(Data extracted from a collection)
▼▼▼
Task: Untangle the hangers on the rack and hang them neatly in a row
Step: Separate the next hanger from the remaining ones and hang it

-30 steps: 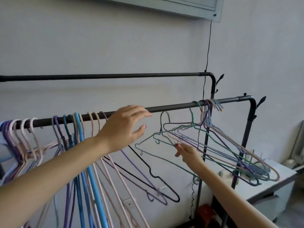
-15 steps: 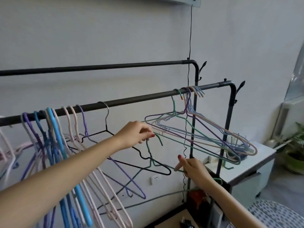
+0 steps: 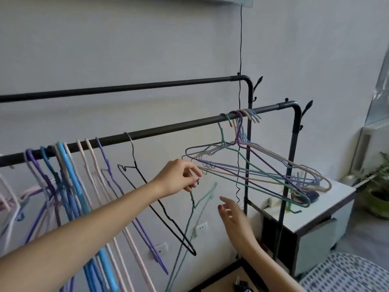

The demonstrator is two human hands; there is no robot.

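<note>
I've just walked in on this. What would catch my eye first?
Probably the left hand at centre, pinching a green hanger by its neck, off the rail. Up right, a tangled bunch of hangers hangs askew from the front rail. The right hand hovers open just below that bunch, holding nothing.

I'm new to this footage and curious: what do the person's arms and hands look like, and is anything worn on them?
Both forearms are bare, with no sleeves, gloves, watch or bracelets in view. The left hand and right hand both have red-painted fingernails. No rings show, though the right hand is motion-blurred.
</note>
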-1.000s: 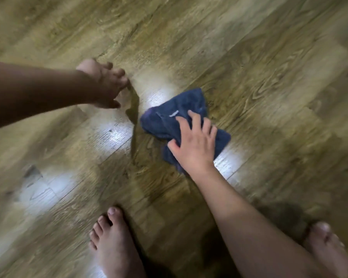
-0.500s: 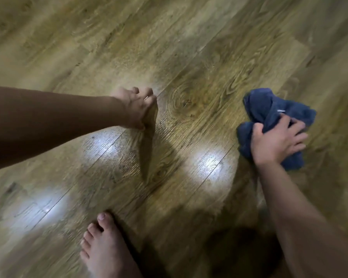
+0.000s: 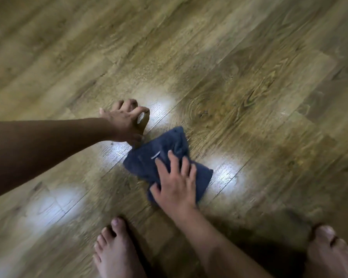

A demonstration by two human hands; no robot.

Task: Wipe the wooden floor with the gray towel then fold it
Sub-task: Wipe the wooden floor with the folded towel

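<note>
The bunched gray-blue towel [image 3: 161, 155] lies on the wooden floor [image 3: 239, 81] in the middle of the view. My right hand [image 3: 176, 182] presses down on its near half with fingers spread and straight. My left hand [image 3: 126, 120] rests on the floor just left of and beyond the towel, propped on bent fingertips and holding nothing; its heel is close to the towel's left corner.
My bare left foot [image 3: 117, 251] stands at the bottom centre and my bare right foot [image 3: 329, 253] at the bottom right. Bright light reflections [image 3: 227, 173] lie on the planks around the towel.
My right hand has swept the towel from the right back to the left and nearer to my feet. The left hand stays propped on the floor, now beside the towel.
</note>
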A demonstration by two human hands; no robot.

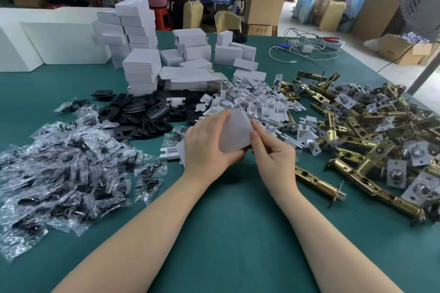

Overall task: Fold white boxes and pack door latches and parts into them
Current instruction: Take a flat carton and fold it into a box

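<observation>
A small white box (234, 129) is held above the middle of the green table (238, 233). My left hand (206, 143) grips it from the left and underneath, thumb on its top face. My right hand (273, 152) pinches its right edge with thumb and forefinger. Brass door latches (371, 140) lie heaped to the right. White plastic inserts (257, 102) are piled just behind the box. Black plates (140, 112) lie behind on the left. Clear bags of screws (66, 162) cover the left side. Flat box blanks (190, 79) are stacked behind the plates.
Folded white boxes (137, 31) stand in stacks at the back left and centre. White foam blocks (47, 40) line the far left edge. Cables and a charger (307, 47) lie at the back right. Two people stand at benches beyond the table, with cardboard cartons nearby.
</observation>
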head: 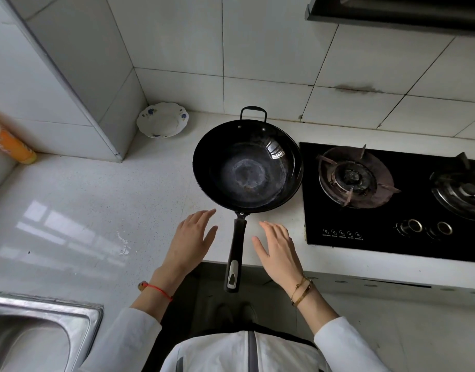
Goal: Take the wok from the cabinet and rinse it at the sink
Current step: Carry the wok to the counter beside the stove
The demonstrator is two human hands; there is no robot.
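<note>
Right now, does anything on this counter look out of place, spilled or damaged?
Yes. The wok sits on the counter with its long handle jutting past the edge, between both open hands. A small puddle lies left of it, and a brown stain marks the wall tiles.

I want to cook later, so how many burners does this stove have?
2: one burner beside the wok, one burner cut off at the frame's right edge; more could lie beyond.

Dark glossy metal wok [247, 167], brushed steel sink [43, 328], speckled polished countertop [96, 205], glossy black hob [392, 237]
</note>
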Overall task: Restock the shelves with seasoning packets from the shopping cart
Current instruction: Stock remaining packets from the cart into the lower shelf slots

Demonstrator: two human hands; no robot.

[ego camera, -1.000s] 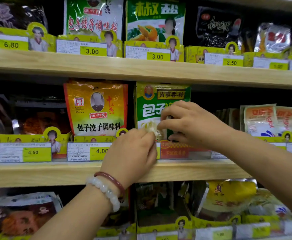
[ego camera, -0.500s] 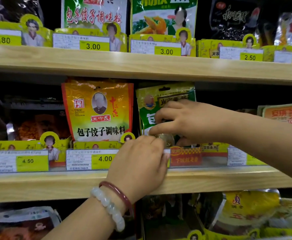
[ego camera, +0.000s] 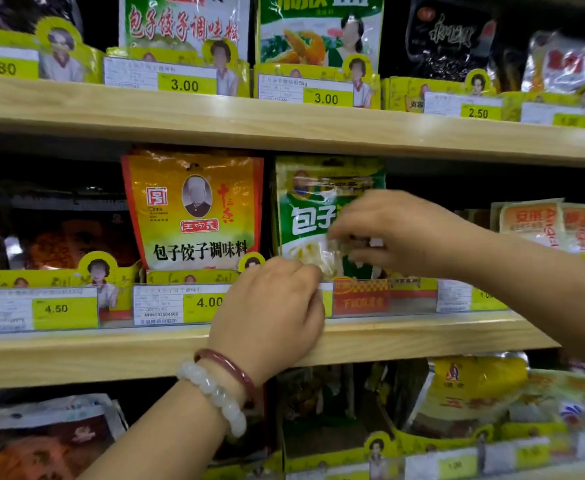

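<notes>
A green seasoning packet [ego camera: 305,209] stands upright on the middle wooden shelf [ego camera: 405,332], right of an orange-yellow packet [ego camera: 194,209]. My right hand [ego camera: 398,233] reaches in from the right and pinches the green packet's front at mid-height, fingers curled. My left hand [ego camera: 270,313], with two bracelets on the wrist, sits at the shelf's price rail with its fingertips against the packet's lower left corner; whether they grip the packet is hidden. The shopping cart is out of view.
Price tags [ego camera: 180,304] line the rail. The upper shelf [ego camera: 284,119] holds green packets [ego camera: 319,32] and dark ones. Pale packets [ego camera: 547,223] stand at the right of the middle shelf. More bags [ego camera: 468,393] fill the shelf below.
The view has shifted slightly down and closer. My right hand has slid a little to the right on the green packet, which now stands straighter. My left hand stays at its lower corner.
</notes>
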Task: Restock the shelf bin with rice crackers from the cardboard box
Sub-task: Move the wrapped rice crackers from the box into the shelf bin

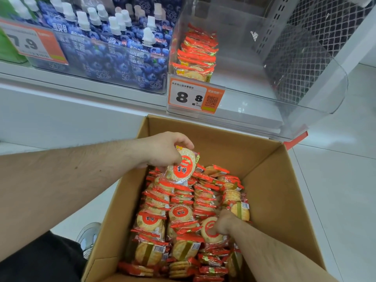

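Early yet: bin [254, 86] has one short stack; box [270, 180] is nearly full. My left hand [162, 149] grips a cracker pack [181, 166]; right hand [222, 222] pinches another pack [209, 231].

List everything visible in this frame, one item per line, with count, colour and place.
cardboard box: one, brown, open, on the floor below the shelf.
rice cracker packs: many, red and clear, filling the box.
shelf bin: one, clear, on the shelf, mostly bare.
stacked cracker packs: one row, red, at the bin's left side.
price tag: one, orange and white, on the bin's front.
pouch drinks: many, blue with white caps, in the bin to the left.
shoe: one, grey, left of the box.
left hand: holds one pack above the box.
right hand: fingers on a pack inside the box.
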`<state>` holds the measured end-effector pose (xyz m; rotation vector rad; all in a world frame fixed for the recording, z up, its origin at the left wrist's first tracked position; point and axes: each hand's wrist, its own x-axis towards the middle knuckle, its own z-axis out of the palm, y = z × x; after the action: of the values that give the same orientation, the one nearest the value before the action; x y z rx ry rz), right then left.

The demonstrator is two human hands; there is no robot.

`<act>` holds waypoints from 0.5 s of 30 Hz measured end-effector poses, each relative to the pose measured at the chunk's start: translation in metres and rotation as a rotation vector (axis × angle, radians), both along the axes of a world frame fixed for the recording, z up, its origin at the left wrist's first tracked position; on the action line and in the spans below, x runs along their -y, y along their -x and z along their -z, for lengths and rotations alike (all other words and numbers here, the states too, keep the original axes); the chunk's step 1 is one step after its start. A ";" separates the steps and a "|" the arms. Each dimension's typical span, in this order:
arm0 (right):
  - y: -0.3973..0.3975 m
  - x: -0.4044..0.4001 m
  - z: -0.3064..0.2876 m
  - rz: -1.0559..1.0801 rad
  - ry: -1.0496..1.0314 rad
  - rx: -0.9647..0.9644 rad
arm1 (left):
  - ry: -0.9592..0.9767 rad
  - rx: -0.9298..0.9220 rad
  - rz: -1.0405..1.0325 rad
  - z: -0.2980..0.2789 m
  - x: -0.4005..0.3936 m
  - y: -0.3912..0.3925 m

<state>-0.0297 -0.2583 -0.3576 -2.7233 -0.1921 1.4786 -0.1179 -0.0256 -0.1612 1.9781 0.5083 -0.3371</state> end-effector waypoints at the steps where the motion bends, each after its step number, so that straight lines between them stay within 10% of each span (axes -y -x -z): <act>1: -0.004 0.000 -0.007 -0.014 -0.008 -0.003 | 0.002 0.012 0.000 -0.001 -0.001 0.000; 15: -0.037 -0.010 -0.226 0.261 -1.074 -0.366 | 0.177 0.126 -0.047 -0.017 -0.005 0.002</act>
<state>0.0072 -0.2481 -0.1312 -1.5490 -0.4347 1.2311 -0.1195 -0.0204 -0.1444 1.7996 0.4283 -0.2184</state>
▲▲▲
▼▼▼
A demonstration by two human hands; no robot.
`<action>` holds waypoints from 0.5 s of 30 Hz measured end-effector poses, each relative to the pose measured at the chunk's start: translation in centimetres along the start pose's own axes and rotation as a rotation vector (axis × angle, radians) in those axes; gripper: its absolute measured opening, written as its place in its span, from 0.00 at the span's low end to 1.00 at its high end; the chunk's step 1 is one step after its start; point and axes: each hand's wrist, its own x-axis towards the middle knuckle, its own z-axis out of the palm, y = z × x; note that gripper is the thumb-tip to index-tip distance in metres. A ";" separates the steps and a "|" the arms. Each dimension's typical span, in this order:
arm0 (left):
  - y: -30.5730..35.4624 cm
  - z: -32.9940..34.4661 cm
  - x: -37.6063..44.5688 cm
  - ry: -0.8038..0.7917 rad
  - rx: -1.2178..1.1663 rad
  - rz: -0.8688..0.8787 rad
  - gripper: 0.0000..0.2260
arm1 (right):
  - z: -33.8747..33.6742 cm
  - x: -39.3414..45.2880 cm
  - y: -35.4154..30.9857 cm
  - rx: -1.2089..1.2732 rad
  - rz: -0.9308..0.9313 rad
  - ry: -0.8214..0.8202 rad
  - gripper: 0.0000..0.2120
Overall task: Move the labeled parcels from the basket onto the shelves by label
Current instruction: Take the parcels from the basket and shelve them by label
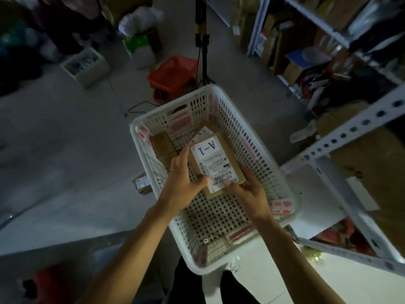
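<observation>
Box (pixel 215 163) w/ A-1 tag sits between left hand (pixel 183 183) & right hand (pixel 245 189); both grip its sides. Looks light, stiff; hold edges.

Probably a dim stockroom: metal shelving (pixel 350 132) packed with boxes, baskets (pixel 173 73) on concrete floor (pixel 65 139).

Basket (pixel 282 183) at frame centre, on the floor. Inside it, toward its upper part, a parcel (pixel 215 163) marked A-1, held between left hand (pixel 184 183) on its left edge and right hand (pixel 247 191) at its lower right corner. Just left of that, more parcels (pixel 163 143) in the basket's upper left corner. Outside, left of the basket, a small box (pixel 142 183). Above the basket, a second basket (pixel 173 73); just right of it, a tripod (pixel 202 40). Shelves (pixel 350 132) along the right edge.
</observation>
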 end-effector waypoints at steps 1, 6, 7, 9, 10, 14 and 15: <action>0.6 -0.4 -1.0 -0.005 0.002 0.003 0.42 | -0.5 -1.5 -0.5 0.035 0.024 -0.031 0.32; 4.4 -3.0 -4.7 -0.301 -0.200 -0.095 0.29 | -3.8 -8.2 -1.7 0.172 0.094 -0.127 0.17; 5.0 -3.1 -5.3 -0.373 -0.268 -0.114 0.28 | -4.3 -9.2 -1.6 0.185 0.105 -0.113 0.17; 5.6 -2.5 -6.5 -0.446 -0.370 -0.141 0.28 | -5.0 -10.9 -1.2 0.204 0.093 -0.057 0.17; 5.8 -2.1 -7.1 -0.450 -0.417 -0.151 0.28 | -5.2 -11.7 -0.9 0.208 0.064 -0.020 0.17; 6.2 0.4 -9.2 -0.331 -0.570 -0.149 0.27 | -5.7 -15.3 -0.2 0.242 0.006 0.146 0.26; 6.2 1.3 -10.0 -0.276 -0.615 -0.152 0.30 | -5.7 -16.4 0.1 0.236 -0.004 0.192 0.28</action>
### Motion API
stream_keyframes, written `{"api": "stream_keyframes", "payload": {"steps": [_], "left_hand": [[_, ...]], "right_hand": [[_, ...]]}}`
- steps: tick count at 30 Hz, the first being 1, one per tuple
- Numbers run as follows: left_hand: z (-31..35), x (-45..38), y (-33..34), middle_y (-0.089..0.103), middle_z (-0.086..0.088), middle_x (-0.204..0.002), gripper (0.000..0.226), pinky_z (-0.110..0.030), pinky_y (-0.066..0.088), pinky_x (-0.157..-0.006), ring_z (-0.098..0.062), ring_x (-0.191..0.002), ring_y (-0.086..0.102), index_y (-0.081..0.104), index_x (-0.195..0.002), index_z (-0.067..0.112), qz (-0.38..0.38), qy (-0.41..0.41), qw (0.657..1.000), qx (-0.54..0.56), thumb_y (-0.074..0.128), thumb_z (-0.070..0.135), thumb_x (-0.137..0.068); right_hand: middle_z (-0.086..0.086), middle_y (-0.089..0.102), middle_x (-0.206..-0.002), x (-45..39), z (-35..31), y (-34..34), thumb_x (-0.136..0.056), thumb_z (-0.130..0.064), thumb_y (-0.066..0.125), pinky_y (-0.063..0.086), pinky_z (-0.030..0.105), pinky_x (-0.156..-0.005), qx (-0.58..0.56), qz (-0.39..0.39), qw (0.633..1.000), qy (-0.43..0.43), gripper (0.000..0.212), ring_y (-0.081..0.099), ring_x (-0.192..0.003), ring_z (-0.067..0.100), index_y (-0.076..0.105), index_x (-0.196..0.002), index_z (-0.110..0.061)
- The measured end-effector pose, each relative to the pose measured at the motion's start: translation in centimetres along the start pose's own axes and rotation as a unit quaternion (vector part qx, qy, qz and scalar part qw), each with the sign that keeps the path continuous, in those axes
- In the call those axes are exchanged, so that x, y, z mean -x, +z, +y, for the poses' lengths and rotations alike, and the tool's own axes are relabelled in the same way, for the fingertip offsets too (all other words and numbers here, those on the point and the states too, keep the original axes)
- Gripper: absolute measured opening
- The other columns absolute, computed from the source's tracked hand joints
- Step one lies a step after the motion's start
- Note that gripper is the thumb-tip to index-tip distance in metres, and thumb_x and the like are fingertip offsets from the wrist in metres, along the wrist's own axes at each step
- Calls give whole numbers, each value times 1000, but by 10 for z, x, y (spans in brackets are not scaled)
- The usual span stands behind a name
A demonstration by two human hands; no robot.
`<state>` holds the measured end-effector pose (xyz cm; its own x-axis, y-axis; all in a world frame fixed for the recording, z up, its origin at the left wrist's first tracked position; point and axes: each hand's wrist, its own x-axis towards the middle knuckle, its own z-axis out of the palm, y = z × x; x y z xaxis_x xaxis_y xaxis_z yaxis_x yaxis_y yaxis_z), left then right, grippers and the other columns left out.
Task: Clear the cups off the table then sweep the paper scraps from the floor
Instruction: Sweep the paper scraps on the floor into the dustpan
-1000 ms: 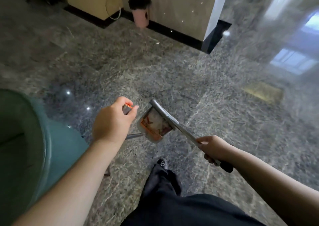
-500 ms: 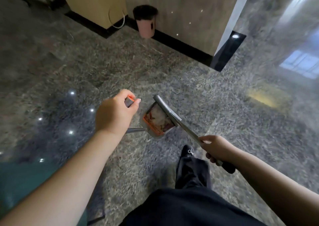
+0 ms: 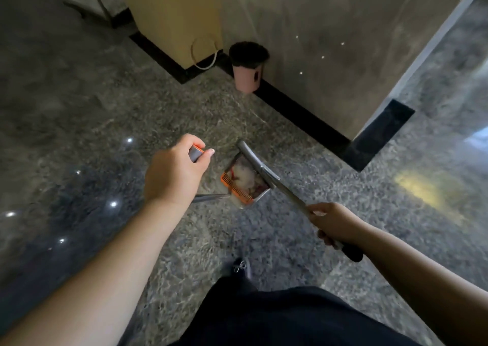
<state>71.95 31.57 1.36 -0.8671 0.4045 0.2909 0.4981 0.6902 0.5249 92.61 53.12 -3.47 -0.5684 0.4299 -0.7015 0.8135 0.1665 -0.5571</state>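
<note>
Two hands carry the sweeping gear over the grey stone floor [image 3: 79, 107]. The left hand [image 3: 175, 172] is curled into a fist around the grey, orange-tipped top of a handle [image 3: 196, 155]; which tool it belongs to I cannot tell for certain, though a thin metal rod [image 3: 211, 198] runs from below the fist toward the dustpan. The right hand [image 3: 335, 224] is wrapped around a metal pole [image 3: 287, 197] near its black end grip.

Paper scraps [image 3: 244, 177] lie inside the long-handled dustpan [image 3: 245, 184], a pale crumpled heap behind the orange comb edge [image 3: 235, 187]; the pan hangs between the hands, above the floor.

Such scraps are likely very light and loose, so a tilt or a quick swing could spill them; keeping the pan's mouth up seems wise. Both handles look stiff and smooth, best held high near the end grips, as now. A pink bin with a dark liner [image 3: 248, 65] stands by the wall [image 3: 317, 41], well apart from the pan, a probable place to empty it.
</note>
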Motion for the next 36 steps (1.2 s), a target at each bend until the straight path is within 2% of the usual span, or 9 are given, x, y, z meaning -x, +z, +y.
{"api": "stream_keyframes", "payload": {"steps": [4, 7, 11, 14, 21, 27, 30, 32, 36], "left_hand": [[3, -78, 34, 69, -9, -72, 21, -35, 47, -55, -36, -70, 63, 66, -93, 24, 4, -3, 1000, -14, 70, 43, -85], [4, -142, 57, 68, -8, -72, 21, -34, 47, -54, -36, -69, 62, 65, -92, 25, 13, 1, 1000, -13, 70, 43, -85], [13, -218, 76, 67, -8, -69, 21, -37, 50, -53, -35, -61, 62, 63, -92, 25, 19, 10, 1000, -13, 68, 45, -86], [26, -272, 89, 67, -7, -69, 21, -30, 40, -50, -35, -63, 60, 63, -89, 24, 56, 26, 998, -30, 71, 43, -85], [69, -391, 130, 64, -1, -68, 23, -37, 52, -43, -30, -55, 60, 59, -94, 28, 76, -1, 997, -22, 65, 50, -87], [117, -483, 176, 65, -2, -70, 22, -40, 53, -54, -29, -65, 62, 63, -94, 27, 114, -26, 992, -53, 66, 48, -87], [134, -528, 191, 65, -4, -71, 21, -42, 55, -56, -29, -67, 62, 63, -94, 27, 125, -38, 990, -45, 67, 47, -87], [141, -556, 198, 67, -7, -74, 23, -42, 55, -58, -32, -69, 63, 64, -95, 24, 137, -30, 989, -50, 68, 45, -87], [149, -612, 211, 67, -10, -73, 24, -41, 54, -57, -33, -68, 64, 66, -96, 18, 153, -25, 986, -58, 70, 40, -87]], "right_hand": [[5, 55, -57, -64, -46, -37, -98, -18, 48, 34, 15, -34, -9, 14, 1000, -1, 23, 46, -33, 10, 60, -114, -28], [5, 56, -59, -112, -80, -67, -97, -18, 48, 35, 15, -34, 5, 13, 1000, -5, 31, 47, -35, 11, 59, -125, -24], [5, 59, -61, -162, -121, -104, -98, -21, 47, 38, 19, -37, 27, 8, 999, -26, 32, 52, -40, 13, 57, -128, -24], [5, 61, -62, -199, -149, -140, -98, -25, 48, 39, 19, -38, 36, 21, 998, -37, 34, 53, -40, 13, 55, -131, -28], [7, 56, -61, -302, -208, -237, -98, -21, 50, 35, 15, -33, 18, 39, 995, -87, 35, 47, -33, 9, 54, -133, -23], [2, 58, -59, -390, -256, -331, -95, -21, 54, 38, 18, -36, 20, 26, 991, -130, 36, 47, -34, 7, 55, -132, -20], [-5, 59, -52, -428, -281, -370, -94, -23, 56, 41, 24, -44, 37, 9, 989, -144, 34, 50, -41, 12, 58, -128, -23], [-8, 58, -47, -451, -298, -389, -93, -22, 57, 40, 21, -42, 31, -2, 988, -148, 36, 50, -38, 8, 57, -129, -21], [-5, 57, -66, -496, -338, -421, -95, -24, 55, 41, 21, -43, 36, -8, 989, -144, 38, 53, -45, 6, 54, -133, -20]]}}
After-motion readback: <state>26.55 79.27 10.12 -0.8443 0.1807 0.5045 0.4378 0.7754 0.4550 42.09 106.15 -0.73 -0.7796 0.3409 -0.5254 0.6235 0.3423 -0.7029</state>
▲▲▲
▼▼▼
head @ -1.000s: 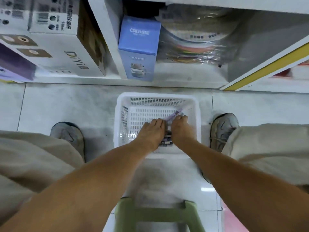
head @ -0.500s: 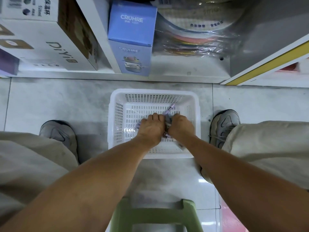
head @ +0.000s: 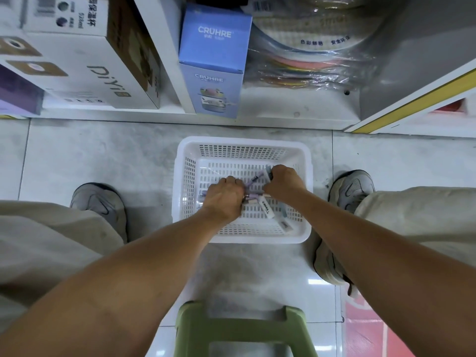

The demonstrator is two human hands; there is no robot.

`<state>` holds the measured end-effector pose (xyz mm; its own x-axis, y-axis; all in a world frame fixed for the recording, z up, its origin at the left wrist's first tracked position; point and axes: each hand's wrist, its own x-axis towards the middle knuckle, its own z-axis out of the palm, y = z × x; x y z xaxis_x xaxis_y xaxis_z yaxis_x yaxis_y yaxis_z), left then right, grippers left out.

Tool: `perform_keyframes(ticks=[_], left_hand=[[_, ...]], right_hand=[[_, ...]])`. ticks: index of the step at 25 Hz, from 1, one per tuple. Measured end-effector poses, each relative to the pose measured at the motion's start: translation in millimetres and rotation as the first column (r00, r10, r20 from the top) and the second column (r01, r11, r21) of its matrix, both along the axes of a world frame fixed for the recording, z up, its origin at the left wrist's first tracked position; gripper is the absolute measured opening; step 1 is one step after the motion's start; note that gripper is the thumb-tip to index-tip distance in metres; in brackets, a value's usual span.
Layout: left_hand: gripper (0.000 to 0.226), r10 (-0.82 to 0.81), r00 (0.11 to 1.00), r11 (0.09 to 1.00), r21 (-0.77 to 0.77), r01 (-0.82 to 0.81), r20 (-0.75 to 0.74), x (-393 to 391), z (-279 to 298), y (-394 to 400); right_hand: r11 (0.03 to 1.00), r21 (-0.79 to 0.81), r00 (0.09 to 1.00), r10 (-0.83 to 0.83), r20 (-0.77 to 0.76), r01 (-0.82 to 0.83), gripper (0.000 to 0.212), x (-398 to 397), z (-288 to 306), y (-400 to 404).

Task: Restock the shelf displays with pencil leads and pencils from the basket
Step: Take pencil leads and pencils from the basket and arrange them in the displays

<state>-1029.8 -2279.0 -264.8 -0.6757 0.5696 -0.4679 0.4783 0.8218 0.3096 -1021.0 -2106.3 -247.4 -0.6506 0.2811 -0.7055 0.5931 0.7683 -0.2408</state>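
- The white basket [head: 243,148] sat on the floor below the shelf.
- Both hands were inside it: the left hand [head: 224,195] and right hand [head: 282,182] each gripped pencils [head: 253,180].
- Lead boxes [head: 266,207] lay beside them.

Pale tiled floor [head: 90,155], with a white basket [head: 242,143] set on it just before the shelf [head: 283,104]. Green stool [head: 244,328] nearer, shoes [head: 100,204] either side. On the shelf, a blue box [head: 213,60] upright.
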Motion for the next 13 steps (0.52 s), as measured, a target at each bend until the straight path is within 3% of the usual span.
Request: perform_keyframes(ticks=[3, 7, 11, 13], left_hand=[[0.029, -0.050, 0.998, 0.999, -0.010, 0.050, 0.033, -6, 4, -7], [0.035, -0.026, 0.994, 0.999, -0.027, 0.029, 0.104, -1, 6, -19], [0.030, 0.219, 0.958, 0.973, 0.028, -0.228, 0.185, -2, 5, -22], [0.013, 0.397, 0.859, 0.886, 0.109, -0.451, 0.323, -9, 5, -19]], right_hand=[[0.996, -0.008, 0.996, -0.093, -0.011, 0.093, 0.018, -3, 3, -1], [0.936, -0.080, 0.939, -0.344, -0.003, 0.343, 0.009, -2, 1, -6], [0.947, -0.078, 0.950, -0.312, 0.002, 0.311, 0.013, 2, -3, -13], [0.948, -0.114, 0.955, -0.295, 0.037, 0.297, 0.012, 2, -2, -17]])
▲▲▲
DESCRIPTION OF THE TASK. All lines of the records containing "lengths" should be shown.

RESPONSE BOX.
`<act>` holds waypoints from 0.5 s of 30 Hz measured end-effector poses, each relative to the pose measured at the chunk's start: translation in metres and rotation as a rotation vector (axis × angle, radians), both along the axes of a world frame fixed for the recording, z up, its origin at the left wrist's first tracked position; on the action line and in the spans below, x runs along their -y, y along their -x and z along their -z, for lengths and rotations alike (all other words and numbers here, the states too, keep the original axes); the chunk's step 1 is one step after its start. A ";" separates the steps and a "|" the arms. Each dimension's typical span, in this order:
- In the call those axes are exchanged, so that x, y, z mean -x, +z, +y, for the poses' lengths and rotations alike, and the tool's own axes are relabelled in the same way, for the fingertip offsets too (all other words and numbers here, those on the point and the states too, keep the original axes)

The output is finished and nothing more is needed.